Saved data entries:
________________

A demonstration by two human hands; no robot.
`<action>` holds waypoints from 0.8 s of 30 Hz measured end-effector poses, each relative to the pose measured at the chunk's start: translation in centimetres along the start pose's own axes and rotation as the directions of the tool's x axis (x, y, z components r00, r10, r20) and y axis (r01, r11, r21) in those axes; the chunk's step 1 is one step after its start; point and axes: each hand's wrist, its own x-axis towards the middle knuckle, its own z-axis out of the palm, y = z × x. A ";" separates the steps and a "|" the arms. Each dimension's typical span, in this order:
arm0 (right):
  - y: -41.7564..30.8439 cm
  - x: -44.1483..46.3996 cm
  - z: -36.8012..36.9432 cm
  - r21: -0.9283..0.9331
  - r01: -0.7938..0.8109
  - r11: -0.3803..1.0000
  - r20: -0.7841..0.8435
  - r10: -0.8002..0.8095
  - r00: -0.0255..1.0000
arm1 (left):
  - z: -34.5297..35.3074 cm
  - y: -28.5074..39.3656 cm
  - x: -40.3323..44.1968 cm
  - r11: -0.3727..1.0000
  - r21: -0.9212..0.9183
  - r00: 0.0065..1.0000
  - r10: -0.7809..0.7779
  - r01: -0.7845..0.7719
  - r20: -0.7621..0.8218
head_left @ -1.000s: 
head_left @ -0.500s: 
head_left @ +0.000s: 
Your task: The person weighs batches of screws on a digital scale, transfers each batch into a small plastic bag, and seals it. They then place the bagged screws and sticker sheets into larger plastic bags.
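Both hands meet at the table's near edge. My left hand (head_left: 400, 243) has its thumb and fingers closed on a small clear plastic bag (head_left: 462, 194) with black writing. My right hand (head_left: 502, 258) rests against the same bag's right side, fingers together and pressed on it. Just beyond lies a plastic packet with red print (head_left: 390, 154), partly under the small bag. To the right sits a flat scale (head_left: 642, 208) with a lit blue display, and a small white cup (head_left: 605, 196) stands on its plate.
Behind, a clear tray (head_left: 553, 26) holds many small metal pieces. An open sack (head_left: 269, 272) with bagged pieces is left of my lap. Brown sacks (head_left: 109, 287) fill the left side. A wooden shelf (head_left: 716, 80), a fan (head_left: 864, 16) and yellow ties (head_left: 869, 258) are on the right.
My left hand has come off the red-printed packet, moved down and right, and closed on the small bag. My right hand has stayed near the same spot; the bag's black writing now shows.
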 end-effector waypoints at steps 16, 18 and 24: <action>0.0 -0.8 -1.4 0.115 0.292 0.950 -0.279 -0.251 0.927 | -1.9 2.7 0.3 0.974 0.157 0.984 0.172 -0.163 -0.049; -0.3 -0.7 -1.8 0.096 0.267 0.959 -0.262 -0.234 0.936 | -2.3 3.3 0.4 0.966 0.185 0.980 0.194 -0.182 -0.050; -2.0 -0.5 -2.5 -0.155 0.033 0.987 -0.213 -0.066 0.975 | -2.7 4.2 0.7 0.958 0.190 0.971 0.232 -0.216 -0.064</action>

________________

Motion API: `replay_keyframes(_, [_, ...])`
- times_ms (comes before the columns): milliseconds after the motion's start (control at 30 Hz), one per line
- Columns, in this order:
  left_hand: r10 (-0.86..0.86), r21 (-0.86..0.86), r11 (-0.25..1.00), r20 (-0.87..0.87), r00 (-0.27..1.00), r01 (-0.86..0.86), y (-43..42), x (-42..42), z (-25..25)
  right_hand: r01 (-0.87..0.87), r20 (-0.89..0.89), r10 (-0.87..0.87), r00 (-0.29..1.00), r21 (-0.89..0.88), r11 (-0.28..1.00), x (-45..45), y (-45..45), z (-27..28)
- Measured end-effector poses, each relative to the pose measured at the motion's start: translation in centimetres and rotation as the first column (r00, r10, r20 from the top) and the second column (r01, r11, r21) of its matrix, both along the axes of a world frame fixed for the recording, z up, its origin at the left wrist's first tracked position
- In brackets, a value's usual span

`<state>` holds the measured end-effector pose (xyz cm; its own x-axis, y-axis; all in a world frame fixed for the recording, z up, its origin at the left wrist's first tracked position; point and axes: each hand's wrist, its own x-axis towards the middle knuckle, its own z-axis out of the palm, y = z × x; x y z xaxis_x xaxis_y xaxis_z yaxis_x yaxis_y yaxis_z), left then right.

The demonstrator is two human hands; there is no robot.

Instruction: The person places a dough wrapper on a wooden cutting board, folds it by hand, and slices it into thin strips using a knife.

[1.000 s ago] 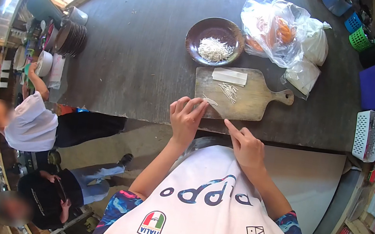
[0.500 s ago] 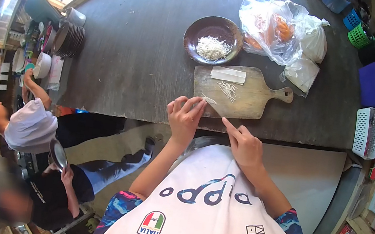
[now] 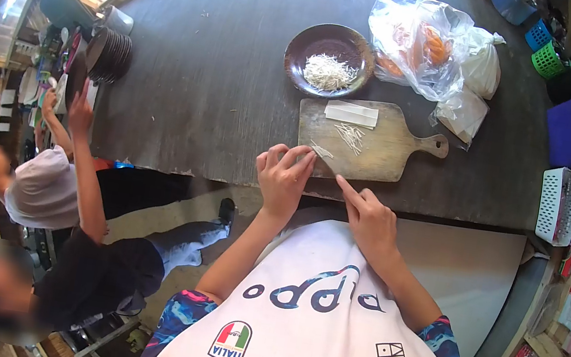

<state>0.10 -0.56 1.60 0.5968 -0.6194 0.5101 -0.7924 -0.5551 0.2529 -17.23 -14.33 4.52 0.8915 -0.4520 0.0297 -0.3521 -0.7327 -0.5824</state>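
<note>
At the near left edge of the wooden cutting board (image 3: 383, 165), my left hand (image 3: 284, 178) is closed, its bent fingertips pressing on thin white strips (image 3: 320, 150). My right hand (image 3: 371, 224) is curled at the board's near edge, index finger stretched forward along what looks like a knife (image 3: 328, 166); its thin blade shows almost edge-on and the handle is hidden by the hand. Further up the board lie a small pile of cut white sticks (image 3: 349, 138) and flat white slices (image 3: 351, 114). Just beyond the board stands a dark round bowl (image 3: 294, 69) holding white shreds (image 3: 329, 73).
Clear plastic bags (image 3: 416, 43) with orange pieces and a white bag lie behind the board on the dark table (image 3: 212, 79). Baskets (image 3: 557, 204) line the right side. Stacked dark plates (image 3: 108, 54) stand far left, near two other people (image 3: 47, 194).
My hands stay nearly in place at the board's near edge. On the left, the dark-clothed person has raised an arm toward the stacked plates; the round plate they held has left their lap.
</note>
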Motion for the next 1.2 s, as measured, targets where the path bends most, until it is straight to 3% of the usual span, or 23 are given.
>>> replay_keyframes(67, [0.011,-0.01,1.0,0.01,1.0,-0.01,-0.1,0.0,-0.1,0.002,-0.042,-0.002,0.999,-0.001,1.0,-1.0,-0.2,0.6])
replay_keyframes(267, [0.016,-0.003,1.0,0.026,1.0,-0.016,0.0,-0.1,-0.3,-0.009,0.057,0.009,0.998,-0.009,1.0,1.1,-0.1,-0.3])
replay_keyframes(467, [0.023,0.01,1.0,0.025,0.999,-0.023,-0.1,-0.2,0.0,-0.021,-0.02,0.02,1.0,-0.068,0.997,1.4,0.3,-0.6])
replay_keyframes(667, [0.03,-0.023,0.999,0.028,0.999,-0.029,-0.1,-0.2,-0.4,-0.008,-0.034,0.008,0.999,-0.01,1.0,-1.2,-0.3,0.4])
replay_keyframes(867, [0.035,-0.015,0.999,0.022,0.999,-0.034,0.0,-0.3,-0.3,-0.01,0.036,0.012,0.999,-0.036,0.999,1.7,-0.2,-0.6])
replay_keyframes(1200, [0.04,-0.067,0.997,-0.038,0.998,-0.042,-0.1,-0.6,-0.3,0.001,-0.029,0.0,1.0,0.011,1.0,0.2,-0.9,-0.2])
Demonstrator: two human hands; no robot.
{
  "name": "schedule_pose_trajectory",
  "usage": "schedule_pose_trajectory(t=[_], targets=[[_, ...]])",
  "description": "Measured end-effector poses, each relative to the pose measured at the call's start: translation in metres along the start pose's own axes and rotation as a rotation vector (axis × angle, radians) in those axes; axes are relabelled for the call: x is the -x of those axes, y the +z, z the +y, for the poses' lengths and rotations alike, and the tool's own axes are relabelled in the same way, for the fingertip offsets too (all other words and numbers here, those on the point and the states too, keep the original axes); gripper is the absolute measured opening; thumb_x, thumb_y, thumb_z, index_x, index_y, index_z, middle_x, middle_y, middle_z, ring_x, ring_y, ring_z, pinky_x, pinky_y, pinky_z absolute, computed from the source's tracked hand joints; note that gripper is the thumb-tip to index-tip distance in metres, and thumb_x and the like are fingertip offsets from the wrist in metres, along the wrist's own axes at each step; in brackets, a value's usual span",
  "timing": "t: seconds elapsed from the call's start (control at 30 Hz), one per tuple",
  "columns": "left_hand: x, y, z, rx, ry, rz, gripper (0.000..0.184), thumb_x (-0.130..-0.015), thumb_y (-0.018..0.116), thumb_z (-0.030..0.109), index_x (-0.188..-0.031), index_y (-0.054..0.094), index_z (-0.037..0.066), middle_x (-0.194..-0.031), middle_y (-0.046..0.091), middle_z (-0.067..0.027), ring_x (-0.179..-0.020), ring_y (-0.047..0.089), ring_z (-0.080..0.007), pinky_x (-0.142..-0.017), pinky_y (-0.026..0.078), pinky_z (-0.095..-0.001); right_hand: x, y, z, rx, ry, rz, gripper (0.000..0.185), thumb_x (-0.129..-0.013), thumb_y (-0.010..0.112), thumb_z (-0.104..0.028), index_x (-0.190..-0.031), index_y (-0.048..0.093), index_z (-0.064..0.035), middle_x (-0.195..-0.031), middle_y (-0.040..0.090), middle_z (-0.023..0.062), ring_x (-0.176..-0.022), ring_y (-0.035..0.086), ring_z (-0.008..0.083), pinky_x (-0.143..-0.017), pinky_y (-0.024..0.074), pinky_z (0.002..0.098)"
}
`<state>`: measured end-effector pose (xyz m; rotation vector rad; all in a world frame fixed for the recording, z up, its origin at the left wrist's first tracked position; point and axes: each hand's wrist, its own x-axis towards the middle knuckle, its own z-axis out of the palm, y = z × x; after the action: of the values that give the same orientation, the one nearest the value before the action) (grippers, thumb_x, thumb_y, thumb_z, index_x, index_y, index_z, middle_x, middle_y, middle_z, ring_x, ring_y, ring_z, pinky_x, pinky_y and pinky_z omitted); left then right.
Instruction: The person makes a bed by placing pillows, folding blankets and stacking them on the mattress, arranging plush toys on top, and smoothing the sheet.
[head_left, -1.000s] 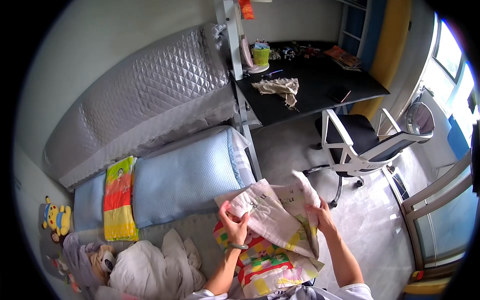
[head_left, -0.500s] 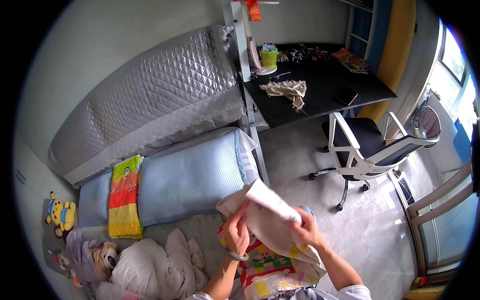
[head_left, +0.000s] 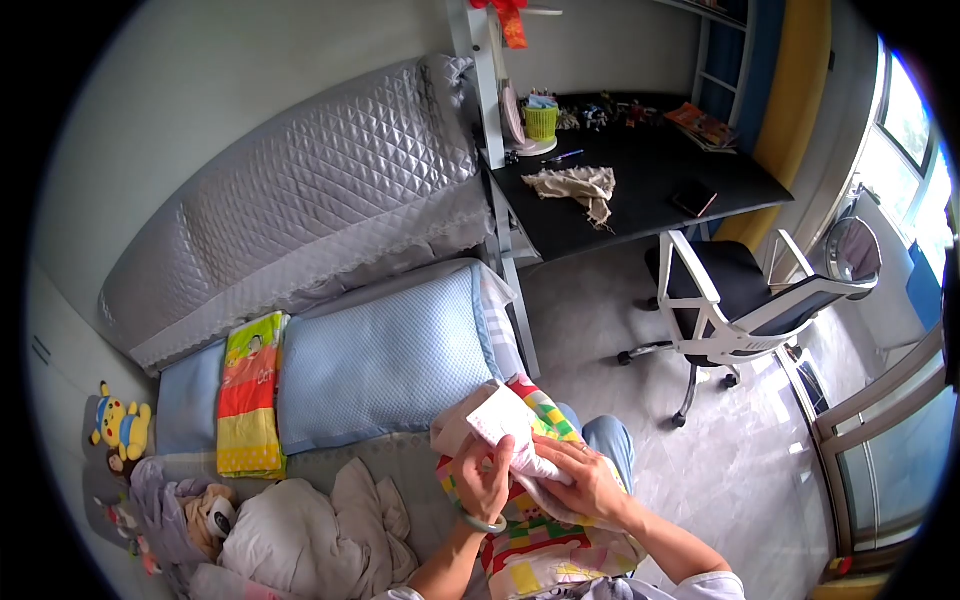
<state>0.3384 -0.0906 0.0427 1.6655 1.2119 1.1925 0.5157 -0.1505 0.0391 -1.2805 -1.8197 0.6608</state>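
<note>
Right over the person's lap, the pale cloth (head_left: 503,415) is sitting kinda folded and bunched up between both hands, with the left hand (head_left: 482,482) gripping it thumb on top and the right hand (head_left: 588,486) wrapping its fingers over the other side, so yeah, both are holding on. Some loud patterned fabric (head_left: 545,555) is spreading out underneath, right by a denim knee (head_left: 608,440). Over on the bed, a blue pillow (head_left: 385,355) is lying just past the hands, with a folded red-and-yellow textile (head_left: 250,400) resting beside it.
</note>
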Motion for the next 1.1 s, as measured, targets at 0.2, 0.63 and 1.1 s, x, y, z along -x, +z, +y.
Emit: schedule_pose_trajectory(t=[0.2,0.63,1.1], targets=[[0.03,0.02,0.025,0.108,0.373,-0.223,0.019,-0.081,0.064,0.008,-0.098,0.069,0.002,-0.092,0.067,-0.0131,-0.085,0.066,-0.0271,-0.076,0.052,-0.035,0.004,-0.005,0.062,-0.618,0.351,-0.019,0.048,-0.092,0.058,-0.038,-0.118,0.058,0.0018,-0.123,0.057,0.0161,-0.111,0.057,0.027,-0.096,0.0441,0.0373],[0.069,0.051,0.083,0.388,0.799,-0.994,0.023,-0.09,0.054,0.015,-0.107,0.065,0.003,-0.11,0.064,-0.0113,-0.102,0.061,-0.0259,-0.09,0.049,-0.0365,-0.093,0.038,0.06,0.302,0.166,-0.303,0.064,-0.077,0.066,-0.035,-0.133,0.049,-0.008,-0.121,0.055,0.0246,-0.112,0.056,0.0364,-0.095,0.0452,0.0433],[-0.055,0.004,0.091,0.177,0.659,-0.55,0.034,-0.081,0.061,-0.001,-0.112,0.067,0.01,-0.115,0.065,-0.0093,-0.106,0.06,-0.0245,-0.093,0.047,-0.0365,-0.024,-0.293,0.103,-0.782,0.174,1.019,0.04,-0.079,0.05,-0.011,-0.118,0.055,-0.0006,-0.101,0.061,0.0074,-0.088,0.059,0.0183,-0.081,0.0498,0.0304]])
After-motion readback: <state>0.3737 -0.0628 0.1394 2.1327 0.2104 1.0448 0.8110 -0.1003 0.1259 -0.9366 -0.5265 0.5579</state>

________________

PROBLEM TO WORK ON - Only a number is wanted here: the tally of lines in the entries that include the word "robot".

EXERCISE OUTPUT - 3